STORIA D’ITALIA IN 150 DATE

26 gennaio 1887
Le Termopili italiane
Su una collina che costeggia il torrente Dogali, in Eritrea, cinquecento fanti italiani vengono circondati da diecimila abissini decisi a sterminarli. Ma come sono arrivati fin lì? Tutto è cominciato due anni prima con l’occupazione del porto di Massaua sul Mar Rosso, dove l’Italia è andata «a cercare le chiavi del Mediterraneo», espressione che non significa niente e quindi appare da subito destinata a una grande fortuna. A coniarla è stato il ministro degli esteri Mancini, noto ai giornali d’opposizione per le disavventure coniugali: sorpreso dalla moglie nel letto della cameriera, si è difeso così: «Perdonami, cara, al buio l’avevo scambiata per te». Il colonialismo è una necessità per le nazioni a caccia di nuovi mercati, ma solo una moda per quelle come l’Italia che continuano a esportare soprattutto emigranti. I Cinquecento di Dogali vengono assaliti dalle orde di Ras Alula, signore di Asmara, mentre sono in marcia verso il forte assediato di Saati. La disparità delle forze non concede speranze. Gli italiani si dispongono a quadrato e combattono fino all’ultima cartuccia. Finita anche quella, usano i fucili come bastoni. La solita Italia: avventata nei politici e negli alti comandi, ma eroica nei suoi soldati e ufficiali. L’ultimo a cadere è il tenente colonnello De Cristoforis, che non avendo più armi, lancia contro il nemico una scatola di carne in conserva. Al massacro sopravvivono in pochi: il capitano Michelini vaga per il deserto con tre palle nella schiena, un caporale si finge morto e quando gli abissini, per sincerarsene, gli ficcano la bacchetta di un fucile dentro il naso e glielo squarciano, lui riesce a non urlare e si salva.
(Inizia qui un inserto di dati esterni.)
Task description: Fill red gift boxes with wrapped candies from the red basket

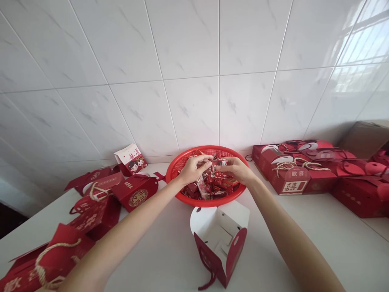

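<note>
My left hand (195, 169) and my right hand (238, 170) meet above a red plastic basket (172, 178) with a perforated wall. Between them is a small red wrapped candy (217, 167); the fingers of my right hand are closed on it. The fingers of my left hand are bent in, with its thumb at the candy's left side. Several more wrapped candies (209, 187) lie loose in the basket. Just in front stands an open red gift box (220, 247), white inside, with no candies visible in it and a dark red cord at its front.
Several red gift boxes (136, 190) with rope handles crowd the left side of the white table (158, 247). More red boxes (291, 178) stand in rows on the right, beside a brown carton (364, 136). A tiled wall (194, 109) rises directly behind the basket.
</note>
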`<state>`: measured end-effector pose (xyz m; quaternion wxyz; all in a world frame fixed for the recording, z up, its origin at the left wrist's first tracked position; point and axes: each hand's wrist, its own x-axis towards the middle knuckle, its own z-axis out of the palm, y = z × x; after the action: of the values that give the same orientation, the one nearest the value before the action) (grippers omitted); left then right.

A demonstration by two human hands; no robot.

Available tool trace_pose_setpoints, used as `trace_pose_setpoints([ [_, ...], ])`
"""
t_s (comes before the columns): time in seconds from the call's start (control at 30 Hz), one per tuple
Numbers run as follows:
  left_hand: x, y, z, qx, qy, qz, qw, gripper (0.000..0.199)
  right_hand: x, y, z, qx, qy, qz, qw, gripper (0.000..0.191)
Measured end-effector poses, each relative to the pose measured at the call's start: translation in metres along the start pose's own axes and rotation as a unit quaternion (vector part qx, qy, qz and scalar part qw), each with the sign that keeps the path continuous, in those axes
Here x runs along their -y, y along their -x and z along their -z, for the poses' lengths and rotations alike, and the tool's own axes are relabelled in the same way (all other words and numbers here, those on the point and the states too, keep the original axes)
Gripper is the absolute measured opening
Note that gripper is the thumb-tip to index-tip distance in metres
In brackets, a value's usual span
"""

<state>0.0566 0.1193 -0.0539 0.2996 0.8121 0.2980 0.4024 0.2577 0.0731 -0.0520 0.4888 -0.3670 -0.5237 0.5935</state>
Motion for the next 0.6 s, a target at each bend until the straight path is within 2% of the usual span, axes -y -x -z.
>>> trace_pose_setpoints([
  [0.1,0.005,-0.003,0.002,-0.021,-0.019,0.038,0.999,0.036,0.0,-0.003,0.0,-0.113,-0.101,0.025,0.988,0.021],
  [0.17,0.01,-0.004,0.003,-0.02,-0.053,0.079,0.995,0.031,0.0,-0.007,0.0,-0.214,-0.175,0.039,0.96,0.014],
  [0.23,0.014,-0.004,0.003,0.0,-0.097,0.114,0.989,0.026,0.001,-0.009,0.002,-0.279,-0.221,0.042,0.933,0.012],
  [0.4,0.015,-0.009,0.005,0.077,-0.167,0.145,0.972,0.027,0.003,-0.011,0.001,-0.312,-0.242,0.038,0.918,0.015],
  [0.5,0.012,-0.023,0.004,0.12,-0.221,0.112,0.961,0.029,0.003,-0.011,-0.001,-0.313,-0.252,0.039,0.915,0.015],
  [0.6,0.012,-0.044,-0.001,0.163,-0.297,0.066,0.938,0.035,0.004,-0.01,-0.002,-0.305,-0.257,0.044,0.916,0.012],
])
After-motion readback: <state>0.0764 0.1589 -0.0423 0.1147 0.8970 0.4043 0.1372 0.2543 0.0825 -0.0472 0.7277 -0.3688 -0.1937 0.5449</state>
Umiliata, l’opinione pubblica chiede la rivincita delle «Termopili italiane» a cui Roma consacrerà la piazza dei Cinquecento. Ma i bardi del patriottismo si sottraggono al coro. Carducci rifiuta di commemorare «una spedizione inconsulta» e il giovane D’Annunzio definisce i nostri soldati «dei bruti morti brutalmente». La verità è che si continua a non capire cosa sia andata a cercare l’Italia in quei deserti. Dì lì a poco riuscirà a farsi riconoscere il protettorato sull’Etiopia dal negus Menelik. La cerimonia al Quirinale è pomposa. Il cugino del Re dei Re, con un mantello di pantera nera e trecento piume sulla testa, si prostra ai piedi di Umberto I e gli regala un elefante. In cambio gli etiopi ricevono quattro milioni, che spenderanno in armi da usare contro di noi. Anche la questione del protettorato è ambigua: nel testo italiano è posta all’indicativo, in quello etiope in forma ipotetica. La disfatta di Adua è ancora lontana, ma le premesse ci sono già tutte.